2005-05-05

Peisners 34 (33) abstracts

Peisners consensus-busting abstracts are now on display at Deltoid and... no, they aren't convincing. Some of them are so obviously not that including them is surreal.

He seems to have included things just because of the word "uncertainty"; or "testing models", or... well, I don't know. Lets look at one of them:

24. Regional climate change: Trend analysis of temperature and precipitation series at selected Canadian sites Clark JS, Yiridoe EK, Burns ND, Astatkie T Canadian Journal of Agricultural Economics-Revue Canadienne d Agroeconomie 48 (1): 27-38 Mar 2000
Abstract: Global climate change does not necessarily imply that temperature or precipitation is increasing at specific locations. The hypothesis of increasing temperature and precipitation trends associated with global climate change is tested using actual annual temperature and precipitation data for nine selected weather stations, spatially distributed across Canada. Vogelsang’s (1998) partial sum and Woodward et al’s (1997) bootstrap methods are used for testing for trend Both methods suggest no warming in the Canadian temperature series except for Toronto, Ontario, which had significant increase over time, along with Moncton, New Brunswick and Indian Head, Saskatchewan, which had marginal increases. There is no evidence of increasing trend in precipitation except for Moncton, New Brunswick, which had a significantly increasing trend, thus, public policies designed to address the regional effects of climate change need to be adapted for a particular ecological zone, based on knowledge of the climate trends for that region, rather than on general global climate change patterns.

Why is this in there as rejecting or doubting the consensus? There are many others of the same ilk.

3 comments:

Anonymous said...

Are you asking why the paper "Our data show that nearly whole Canada indicates that global warming theory does not work" is included among the papers that raise doubts about global warming? Are you kidding?

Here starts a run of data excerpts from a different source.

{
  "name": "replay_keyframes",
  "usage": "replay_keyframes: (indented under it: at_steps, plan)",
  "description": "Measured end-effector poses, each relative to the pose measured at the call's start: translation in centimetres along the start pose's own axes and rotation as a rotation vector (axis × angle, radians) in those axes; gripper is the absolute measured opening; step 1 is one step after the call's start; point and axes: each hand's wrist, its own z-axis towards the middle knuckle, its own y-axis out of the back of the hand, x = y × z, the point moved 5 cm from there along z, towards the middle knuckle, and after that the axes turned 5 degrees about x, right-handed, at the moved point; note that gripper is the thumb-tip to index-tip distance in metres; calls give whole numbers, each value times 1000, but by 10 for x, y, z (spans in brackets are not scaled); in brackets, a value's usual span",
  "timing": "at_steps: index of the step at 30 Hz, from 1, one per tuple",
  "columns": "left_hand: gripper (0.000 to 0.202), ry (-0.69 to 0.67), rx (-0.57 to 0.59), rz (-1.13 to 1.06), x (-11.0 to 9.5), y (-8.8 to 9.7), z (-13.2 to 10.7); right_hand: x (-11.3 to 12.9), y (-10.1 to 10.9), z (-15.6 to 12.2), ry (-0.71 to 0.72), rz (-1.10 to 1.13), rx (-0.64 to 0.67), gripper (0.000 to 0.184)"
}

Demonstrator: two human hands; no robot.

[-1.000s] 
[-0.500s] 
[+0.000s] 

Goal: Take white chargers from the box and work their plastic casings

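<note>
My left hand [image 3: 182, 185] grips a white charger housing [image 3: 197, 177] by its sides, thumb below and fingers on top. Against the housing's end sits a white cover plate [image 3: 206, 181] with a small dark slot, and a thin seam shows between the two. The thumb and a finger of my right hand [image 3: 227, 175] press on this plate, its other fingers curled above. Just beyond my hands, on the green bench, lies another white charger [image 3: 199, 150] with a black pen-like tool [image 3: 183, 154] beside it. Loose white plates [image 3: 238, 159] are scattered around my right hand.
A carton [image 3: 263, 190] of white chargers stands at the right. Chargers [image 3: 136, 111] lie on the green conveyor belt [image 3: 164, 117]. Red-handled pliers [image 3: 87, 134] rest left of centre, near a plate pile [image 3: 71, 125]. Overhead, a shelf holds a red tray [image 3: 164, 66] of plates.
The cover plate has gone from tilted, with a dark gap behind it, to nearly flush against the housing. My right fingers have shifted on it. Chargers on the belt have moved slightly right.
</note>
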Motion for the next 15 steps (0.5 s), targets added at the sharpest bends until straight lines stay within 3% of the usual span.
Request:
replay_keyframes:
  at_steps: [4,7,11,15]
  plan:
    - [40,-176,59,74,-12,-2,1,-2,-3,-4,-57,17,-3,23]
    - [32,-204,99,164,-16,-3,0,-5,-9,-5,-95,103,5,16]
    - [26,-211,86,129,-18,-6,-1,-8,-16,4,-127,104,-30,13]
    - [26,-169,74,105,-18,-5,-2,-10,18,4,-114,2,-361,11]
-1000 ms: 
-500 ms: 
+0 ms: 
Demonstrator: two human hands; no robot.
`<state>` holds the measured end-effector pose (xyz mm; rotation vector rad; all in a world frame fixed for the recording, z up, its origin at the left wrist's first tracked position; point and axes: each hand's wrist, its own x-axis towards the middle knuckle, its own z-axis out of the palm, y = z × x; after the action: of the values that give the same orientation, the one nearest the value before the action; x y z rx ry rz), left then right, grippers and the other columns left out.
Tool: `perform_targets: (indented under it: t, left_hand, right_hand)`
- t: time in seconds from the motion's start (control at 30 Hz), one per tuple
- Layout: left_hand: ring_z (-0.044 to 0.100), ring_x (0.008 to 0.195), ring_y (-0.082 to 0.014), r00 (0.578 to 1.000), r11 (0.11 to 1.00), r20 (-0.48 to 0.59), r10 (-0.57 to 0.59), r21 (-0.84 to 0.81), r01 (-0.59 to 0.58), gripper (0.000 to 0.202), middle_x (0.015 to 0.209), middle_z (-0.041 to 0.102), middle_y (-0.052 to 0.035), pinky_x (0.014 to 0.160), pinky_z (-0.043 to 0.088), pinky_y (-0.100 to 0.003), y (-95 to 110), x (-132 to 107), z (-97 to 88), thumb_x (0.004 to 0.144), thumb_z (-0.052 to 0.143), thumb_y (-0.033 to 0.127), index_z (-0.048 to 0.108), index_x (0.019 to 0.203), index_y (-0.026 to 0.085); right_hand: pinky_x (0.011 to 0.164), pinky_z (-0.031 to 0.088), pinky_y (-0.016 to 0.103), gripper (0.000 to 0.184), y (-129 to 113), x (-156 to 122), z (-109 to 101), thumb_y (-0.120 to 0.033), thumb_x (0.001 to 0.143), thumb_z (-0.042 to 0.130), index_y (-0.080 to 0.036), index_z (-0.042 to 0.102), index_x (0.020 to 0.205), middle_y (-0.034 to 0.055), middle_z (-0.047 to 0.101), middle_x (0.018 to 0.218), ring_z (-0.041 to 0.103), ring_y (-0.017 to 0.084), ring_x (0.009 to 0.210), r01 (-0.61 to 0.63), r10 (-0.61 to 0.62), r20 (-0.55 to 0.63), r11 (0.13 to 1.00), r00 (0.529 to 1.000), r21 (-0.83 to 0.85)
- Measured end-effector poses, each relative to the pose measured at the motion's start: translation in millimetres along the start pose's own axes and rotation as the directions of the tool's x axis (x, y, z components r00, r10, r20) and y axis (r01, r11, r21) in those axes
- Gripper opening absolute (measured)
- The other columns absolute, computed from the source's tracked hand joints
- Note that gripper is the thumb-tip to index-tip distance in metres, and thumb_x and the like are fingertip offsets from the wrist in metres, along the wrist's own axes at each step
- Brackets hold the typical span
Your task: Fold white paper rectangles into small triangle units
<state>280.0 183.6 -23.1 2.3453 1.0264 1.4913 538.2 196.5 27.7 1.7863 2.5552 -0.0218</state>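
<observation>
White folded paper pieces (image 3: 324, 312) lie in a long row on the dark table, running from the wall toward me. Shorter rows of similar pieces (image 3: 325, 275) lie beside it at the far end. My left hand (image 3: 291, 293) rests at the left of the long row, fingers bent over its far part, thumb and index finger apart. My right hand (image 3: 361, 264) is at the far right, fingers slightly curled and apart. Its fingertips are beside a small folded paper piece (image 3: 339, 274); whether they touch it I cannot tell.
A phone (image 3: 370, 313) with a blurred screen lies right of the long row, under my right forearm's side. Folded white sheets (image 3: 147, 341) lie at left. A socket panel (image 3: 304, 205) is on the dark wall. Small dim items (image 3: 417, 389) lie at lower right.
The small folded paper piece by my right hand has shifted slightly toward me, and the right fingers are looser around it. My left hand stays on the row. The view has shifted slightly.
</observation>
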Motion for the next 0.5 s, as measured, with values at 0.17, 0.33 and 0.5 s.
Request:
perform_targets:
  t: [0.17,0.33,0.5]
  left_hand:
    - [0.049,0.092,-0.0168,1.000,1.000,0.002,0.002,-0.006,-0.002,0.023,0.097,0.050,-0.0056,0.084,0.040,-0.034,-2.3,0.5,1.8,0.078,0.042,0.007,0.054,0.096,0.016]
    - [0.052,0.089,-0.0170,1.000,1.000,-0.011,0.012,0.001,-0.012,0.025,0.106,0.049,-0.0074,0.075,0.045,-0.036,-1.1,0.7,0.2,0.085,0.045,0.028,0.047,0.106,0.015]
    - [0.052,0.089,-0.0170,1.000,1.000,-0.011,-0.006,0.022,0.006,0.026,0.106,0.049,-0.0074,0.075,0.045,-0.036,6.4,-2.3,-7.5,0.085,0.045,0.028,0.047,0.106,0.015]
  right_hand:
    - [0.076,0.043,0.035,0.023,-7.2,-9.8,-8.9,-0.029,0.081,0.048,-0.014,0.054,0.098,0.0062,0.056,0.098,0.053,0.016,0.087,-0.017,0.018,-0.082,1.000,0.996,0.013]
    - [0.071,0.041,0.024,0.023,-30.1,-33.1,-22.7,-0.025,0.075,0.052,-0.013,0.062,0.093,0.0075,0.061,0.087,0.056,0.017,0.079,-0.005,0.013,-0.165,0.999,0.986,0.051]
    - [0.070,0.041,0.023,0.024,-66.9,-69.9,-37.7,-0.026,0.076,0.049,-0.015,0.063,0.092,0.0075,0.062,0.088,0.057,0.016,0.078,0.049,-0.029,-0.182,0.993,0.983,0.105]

William M. Connolley said...

I don't understand why you're fabricating a quote - you're a scientist, you should know better. If you mean Canada, presumably you mean #24, which begins "Global climate change does not necessarily imply that temperature or precipitation is increasing at specific locations", which is perfectly true and perfectly in line with the consensus, and then goes on to demonstrate that Canadian obs support this. I can't see any way to interpret that as anti-consensus, in fact I'd say it was weak support for.

Anonymous said...

Lumo,
Read it again: "thus, public policies designed to address the regional effects of climate change need to be adapted for a particular ecological zone, based on knowledge of the climate trends for that region, rather than on general global climate change patterns." The paper is saying that global climate change does not effect every location on the globe in the same way. Notice that it doesn't say "regional effects of climate change which doesn't exist."